=== Exercise prompt ===
When you set down the entries, keep every word exactly as it is but drop the pictures.

=== Provided records ===
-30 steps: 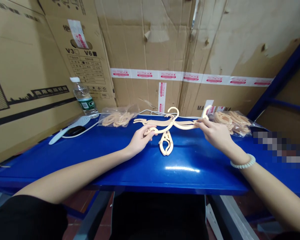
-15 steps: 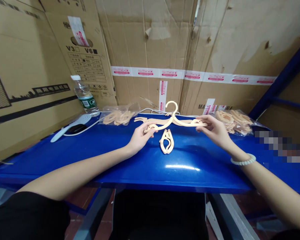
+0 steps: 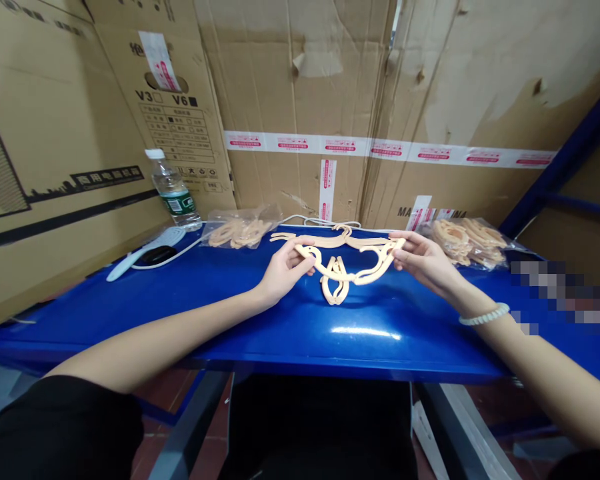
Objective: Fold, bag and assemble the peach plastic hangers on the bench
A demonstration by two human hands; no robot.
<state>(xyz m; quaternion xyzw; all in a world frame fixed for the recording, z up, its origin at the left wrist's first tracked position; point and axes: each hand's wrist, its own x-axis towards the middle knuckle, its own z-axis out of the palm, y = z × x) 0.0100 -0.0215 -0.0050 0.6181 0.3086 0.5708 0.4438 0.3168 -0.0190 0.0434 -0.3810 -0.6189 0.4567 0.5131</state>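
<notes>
Between my two hands is a cream folding clothes hanger [image 3: 347,276], held above the table with its middle sagging downward. My left hand [image 3: 286,268] pinches one arm's end, and my right hand [image 3: 423,262] grips the other end. Its top hook cannot be made out in this position. Below and partly behind it lies a folded hanger [image 3: 335,295] of the same kind. Farther back, an unfolded hanger [image 3: 325,241] rests on the table, its hook toward the cardboard; its right end is hidden near my right hand.
On the blue table [image 3: 220,317], bags of folded hangers lie at left [image 3: 240,230] and right [image 3: 467,241]. A water bottle [image 3: 176,193], a pale blue brush-like tool [image 3: 143,255] and a black object [image 3: 155,257] with a white cable are at left. Cardboard [image 3: 300,87] walls the back.
The held hanger has swung from hook upward, arms sloping down from the middle, to its middle hanging low in front of the folded hanger. Both hands keep their hold, close to where they were.
</notes>
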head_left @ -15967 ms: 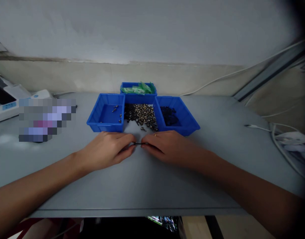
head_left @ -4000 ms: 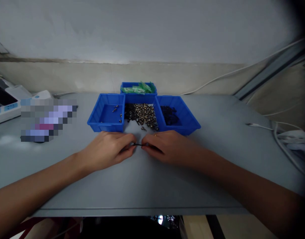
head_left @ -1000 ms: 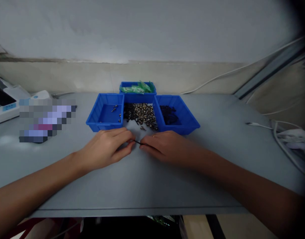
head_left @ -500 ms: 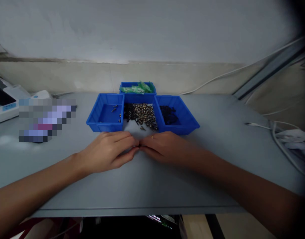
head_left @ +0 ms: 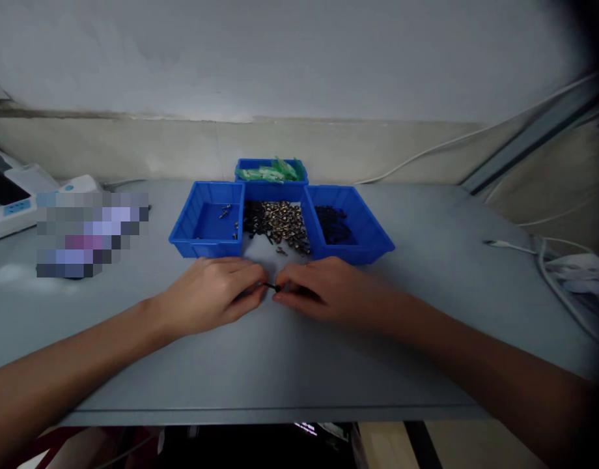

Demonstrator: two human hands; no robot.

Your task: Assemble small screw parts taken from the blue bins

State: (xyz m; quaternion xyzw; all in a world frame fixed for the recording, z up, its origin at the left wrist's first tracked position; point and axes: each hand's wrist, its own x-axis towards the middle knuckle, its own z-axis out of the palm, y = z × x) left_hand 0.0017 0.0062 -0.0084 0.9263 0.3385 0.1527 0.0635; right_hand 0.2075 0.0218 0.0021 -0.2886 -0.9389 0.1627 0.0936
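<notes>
My left hand (head_left: 224, 290) and my right hand (head_left: 319, 286) meet low over the table, fingertips pinched and a small gap between them. A thin, dark, rod-like part (head_left: 271, 286) bridges that gap, its left end in my left fingertips and its thicker right end in my right. Its exact kind is too small to make out. Just beyond the hands lies a heap of small brass-coloured metal fittings (head_left: 286, 225), with small black parts (head_left: 256, 220) along its left side. One loose fitting (head_left: 280, 251) sits closest to my fingers.
A blue bin (head_left: 206, 249) on the left holds a few metal fittings. Black pieces (head_left: 333, 225) fill part of the right blue bin (head_left: 361, 254). Green packets (head_left: 275, 171) lie in the rear bin (head_left: 274, 191). A power strip (head_left: 16, 218), a blurred-out object and cables flank the grey table (head_left: 221, 378).
My fingertips have drawn slightly apart, the left hand shifting a little left. More of the dark part now shows between them. The bins and heap stay put.
</notes>
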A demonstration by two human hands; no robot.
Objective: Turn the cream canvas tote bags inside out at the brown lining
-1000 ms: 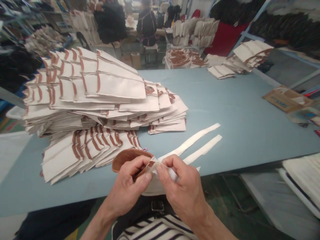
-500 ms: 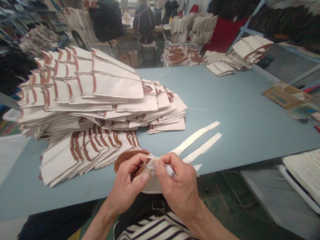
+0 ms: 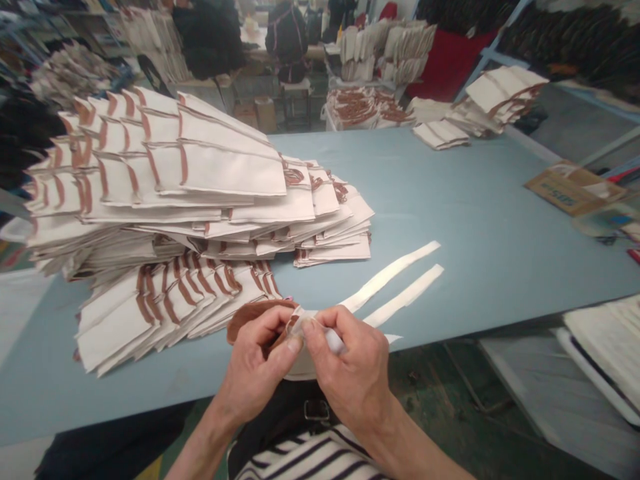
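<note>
At the table's near edge, my left hand (image 3: 257,363) pinches a cream cloth piece with brown trim (image 3: 257,313); the brown part curves out behind my fingers. My right hand (image 3: 347,357) is closed on a thin white strip (image 3: 310,323), and the thumbs of both hands nearly meet over it. Where the strip meets the cloth is mostly covered by my fingers. Beyond my right hand, two cream strips (image 3: 395,273) lie side by side on the table, and a small white tip (image 3: 393,338) pokes out beside the hand.
A tall heap of cream cloth pieces with brown edging (image 3: 225,167) covers the left of the blue-green table (image 3: 475,220). A lower fanned row (image 3: 120,313) lies in front. A cardboard box (image 3: 565,190) sits at the right, and more cloth (image 3: 440,133) at the far edge.
My right hand has shifted slightly left, closer to my left hand. Both hands keep their pinch on the cloth and strip. The view has turned very slightly.
</note>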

=== Expected answer ===
-30 steps: 
-15 steps: 
+0 steps: 
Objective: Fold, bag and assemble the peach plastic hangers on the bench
A demonstration by two human hands; no robot.
<state>(xyz m; quaternion xyzw; all in a world frame fixed for the recording, z up, its origin at the left wrist's first tracked position; point and axes: each hand's wrist, its own x-axis towards the middle knuckle, its own z-axis out of the palm, y = z × x) 0.0100 -0.0215 -0.0050 0.6181 0.3086 0.5708 0.4438 0.3168 -0.0190 0.0434 -0.3810 -0.6189 0.4567 0.5131</state>
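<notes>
Between my two hands is a cream folding clothes hanger [image 3: 347,276], held above the table with its middle sagging downward. My left hand [image 3: 286,268] pinches one arm's end, and my right hand [image 3: 423,262] grips the other end. Its top hook cannot be made out in this position. Below and partly behind it lies a folded hanger [image 3: 335,295] of the same kind. Farther back, an unfolded hanger [image 3: 325,241] rests on the table, its hook toward the cardboard; its right end is hidden near my right hand.
On the blue table [image 3: 220,317], bags of folded hangers lie at left [image 3: 240,230] and right [image 3: 467,241]. A water bottle [image 3: 176,193], a pale blue brush-like tool [image 3: 143,255] and a black object [image 3: 155,257] with a white cable are at left. Cardboard [image 3: 300,87] walls the back.
The held hanger has swung from hook upward, arms sloping down from the middle, to its middle hanging low in front of the folded hanger. Both hands keep their hold, close to where they were.
</notes>
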head_left @ -15967 ms: 
head_left @ -4000 ms: 
head_left @ -1000 ms: 
head_left @ -500 ms: 
head_left @ +0 ms: 

Demonstrator: two human hands; no robot.

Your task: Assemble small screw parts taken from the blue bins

State: (xyz m; quaternion xyzw; all in a world frame fixed for the recording, z up, its origin at the left wrist's first tracked position; point and axes: each hand's wrist, its own x-axis towards the middle knuckle, its own z-axis out of the palm, y = z × x) left_hand 0.0017 0.0062 -0.0084 0.9263 0.3385 0.1527 0.0635; right_hand 0.2075 0.0218 0.0021 -0.2886 -0.9389 0.1627 0.0936
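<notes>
My left hand (head_left: 224, 290) and my right hand (head_left: 319, 286) meet low over the table, fingertips pinched and a small gap between them. A thin, dark, rod-like part (head_left: 271, 286) bridges that gap, its left end in my left fingertips and its thicker right end in my right. Its exact kind is too small to make out. Just beyond the hands lies a heap of small brass-coloured metal fittings (head_left: 286, 225), with small black parts (head_left: 256, 220) along its left side. One loose fitting (head_left: 280, 251) sits closest to my fingers.
A blue bin (head_left: 206, 249) on the left holds a few metal fittings. Black pieces (head_left: 333, 225) fill part of the right blue bin (head_left: 361, 254). Green packets (head_left: 275, 171) lie in the rear bin (head_left: 274, 191). A power strip (head_left: 16, 218), a blurred-out object and cables flank the grey table (head_left: 221, 378).
My fingertips have drawn slightly apart, the left hand shifting a little left. More of the dark part now shows between them. The bins and heap stay put.
</notes>
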A demonstration by two human hands; no robot.
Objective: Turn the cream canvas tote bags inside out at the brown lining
-1000 ms: 
-500 ms: 
+0 ms: 
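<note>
At the table's near edge, my left hand (image 3: 257,363) pinches a cream cloth piece with brown trim (image 3: 257,313); the brown part curves out behind my fingers. My right hand (image 3: 347,357) is closed on a thin white strip (image 3: 310,323), and the thumbs of both hands nearly meet over it. Where the strip meets the cloth is mostly covered by my fingers. Beyond my right hand, two cream strips (image 3: 395,273) lie side by side on the table, and a small white tip (image 3: 393,338) pokes out beside the hand.
A tall heap of cream cloth pieces with brown edging (image 3: 225,167) covers the left of the blue-green table (image 3: 475,220). A lower fanned row (image 3: 120,313) lies in front. A cardboard box (image 3: 565,190) sits at the right, and more cloth (image 3: 440,133) at the far edge.
My right hand has shifted slightly left, closer to my left hand. Both hands keep their pinch on the cloth and strip. The view has turned very slightly.
</note>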

The answer to this exercise has been written out completely.